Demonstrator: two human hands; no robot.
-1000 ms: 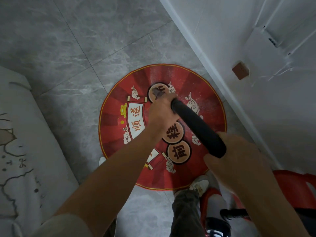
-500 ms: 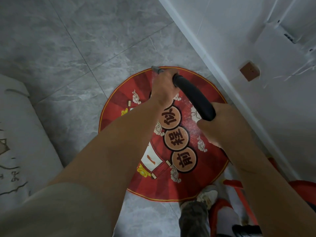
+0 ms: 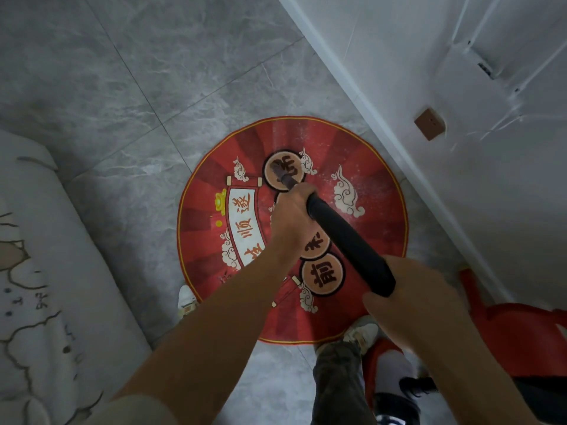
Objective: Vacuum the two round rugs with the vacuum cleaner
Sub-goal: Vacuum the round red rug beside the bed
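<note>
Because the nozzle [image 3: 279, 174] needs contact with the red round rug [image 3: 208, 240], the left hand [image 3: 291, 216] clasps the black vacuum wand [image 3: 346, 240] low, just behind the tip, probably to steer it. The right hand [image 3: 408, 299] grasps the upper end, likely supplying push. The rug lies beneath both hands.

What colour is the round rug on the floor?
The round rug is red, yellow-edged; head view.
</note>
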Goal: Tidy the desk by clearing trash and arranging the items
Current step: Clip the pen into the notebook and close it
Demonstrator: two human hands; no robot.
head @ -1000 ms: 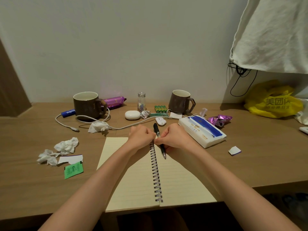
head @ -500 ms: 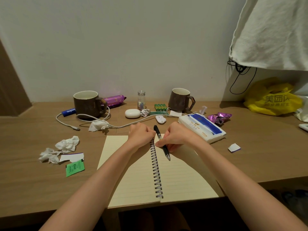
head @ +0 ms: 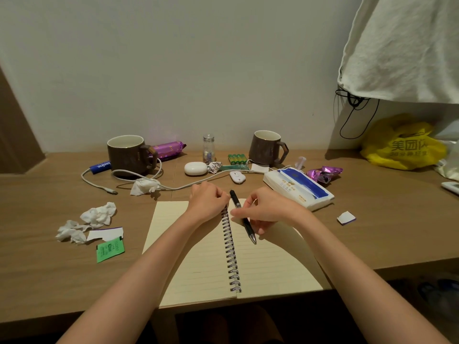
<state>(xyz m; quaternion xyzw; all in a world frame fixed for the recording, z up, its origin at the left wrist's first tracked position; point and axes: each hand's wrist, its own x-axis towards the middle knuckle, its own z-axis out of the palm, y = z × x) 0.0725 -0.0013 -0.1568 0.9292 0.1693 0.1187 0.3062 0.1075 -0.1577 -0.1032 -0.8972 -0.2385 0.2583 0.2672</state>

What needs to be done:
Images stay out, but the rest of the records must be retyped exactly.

Response below:
Demonstrator: two human hands; no robot.
-1000 ms: 
-500 ms: 
+0 ms: 
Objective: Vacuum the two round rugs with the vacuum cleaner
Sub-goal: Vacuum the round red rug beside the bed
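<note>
Because the nozzle [image 3: 279, 174] needs contact with the red round rug [image 3: 208, 240], the left hand [image 3: 291, 216] clasps the black vacuum wand [image 3: 346, 240] low, just behind the tip, probably to steer it. The right hand [image 3: 408, 299] grasps the upper end, likely supplying push. The rug lies beneath both hands.

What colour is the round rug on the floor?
The round rug is red, yellow-edged; head view.
</note>
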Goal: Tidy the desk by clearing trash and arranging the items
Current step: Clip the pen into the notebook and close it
Demonstrator: two human hands; no robot.
head @ -1000 ms: 
head @ -500 ms: 
head @ +0 ms: 
<state>(xyz m; quaternion xyzw; all in a world frame fixed for the recording, z up, its origin at the left wrist's first tracked position; point and axes: each hand's wrist, its own x-axis towards the middle knuckle, its own z-axis out of the palm, y = z × x) 0.0725 -0.0013 -0.1568 0.9292 0.1693 0.1187 0.3062 0.1075 -0.1577 -0.1032 -0.8972 -0.2385 0.2583 0.2672</state>

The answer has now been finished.